[Stored records]
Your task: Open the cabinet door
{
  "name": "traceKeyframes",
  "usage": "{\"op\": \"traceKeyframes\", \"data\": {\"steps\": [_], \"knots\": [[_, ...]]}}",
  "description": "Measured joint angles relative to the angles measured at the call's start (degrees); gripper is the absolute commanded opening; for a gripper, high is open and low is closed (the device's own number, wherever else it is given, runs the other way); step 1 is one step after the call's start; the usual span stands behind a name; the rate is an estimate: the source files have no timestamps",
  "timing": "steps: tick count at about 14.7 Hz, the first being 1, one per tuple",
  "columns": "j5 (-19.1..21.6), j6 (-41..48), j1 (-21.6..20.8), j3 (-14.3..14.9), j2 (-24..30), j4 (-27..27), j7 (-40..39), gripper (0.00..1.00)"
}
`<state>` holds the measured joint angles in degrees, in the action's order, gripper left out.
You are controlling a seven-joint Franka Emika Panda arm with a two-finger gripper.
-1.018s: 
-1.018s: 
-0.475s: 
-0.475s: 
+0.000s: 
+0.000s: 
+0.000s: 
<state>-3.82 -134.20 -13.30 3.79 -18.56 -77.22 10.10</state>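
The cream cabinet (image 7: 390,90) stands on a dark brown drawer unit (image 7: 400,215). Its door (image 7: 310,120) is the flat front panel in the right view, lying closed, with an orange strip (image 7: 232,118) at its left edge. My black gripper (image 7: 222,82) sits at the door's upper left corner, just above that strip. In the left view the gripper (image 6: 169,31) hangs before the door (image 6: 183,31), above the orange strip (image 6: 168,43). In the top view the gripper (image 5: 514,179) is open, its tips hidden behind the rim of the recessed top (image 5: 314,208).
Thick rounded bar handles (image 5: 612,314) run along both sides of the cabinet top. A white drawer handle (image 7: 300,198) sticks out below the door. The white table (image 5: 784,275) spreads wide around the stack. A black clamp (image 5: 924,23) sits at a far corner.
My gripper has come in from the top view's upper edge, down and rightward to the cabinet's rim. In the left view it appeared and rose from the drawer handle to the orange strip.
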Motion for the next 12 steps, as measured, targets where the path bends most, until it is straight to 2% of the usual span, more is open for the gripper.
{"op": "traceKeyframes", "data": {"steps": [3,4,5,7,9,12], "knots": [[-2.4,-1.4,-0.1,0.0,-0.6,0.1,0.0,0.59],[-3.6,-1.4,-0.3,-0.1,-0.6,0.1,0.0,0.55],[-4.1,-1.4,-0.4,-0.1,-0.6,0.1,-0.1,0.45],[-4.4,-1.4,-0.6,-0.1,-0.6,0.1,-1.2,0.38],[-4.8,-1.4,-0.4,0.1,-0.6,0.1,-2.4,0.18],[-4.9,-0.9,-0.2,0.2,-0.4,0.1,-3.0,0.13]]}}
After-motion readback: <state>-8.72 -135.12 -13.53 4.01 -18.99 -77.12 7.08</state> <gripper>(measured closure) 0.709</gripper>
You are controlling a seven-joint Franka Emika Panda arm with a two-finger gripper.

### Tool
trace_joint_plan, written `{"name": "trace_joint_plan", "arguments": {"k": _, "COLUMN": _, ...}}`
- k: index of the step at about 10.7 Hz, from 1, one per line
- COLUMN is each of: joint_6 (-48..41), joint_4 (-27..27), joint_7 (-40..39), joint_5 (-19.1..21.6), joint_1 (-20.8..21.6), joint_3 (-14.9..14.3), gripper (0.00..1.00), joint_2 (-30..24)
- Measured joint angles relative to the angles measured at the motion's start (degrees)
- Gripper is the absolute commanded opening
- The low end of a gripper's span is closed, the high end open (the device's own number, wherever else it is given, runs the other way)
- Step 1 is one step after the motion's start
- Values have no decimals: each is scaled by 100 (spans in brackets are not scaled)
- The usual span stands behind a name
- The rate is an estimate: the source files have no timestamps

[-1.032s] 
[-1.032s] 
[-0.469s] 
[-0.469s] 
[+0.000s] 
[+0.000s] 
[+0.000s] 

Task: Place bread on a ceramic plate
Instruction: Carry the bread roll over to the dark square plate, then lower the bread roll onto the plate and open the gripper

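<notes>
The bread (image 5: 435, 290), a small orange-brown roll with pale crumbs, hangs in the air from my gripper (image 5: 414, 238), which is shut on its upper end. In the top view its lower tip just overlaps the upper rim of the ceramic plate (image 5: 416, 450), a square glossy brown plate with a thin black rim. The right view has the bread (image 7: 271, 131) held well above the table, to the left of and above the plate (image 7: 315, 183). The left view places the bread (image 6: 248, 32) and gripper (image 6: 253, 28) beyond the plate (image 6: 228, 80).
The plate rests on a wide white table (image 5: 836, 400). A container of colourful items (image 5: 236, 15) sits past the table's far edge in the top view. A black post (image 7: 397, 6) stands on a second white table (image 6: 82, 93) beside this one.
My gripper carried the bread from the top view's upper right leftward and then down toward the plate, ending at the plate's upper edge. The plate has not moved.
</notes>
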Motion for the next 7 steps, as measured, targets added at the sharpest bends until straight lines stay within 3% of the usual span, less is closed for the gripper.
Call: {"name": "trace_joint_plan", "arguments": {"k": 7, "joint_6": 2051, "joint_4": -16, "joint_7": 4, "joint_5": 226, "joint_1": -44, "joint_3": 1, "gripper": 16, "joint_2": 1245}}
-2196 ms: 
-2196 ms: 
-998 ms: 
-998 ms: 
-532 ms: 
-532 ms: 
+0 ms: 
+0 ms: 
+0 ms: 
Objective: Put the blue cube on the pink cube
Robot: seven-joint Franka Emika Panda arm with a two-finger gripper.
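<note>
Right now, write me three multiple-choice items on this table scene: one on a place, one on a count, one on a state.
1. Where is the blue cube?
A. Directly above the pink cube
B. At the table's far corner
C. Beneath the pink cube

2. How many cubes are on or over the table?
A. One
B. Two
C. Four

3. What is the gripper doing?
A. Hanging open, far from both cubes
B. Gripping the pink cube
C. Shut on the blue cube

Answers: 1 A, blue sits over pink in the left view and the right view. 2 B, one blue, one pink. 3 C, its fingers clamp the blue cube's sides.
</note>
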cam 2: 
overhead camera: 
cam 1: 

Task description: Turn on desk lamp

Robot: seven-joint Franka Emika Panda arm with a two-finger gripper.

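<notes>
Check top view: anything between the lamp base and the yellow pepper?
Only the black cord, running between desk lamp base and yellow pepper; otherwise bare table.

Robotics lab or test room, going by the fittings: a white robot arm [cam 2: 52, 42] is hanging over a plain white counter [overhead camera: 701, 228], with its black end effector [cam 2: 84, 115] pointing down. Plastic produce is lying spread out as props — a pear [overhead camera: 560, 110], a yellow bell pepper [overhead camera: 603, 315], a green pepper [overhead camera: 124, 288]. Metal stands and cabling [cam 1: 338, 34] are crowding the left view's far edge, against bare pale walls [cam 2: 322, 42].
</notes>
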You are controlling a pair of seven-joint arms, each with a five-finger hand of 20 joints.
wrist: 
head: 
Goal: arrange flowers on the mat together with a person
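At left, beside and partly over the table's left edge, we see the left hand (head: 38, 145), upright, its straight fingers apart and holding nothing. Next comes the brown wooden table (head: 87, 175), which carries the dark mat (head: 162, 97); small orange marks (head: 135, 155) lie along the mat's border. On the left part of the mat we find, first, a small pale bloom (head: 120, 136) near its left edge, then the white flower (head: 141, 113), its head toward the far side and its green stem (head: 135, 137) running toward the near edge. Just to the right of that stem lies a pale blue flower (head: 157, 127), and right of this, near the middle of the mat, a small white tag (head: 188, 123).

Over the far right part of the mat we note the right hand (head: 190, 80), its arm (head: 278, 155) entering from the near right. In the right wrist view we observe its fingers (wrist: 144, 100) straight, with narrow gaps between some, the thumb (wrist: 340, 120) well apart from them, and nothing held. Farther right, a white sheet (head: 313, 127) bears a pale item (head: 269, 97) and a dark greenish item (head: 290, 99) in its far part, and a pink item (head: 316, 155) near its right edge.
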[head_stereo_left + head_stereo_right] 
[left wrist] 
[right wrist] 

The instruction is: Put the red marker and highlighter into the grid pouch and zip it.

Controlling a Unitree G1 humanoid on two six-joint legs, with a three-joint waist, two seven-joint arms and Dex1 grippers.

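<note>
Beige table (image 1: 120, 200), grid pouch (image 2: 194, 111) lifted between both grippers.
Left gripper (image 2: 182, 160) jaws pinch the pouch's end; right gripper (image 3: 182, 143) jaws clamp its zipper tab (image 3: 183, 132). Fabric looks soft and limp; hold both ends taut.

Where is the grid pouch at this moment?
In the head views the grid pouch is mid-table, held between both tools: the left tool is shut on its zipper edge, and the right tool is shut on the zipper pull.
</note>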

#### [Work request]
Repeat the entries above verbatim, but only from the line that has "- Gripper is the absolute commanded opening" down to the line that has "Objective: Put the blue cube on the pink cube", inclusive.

#### [Task answer]
- Gripper is the absolute commanded opening
- The low end of a gripper's span is closed, the high end open (the device's own number, wherever else it is given, runs the other way)
- Step 1 is one step after the motion's start
- Values have no decimals: each is scaled by 100 (spans in brackets are not scaled)
- The usual span stands behind a name
- The rate is an estimate: the source files have no timestamps

[-1.032s] 
[-1.032s] 
[-0.469s] 
[-0.469s] 
[+0.000s] 
[+0.000s] 
[+0.000s] 

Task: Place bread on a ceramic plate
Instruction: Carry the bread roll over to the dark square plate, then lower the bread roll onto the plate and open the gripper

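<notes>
The bread (image 5: 435, 290), a small orange-brown roll with pale crumbs, hangs in the air from my gripper (image 5: 414, 238), which is shut on its upper end. In the top view its lower tip just overlaps the upper rim of the ceramic plate (image 5: 416, 450), a square glossy brown plate with a thin black rim. The right view has the bread (image 7: 271, 131) held well above the table, to the left of and above the plate (image 7: 315, 183). The left view places the bread (image 6: 248, 32) and gripper (image 6: 253, 28) beyond the plate (image 6: 228, 80).
The plate rests on a wide white table (image 5: 836, 400). A container of colourful items (image 5: 236, 15) sits past the table's far edge in the top view. A black post (image 7: 397, 6) stands on a second white table (image 6: 82, 93) beside this one.
My gripper carried the bread from the top view's upper right leftward and then down toward the plate, ending at the plate's upper edge. The plate has not moved.
</notes>
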Motion for the next 7 steps, as measured, targets added at the sharpest bends until straight lines stay within 3% of the usual span, less is closed for the gripper.
Call: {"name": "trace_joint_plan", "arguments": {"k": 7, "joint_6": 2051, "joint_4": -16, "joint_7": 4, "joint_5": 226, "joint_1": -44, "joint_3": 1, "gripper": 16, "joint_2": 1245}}
-2196 ms: 
-2196 ms: 
-998 ms: 
-998 ms: 
-532 ms: 
-532 ms: 
+0 ms: 
+0 ms: 
+0 ms: 
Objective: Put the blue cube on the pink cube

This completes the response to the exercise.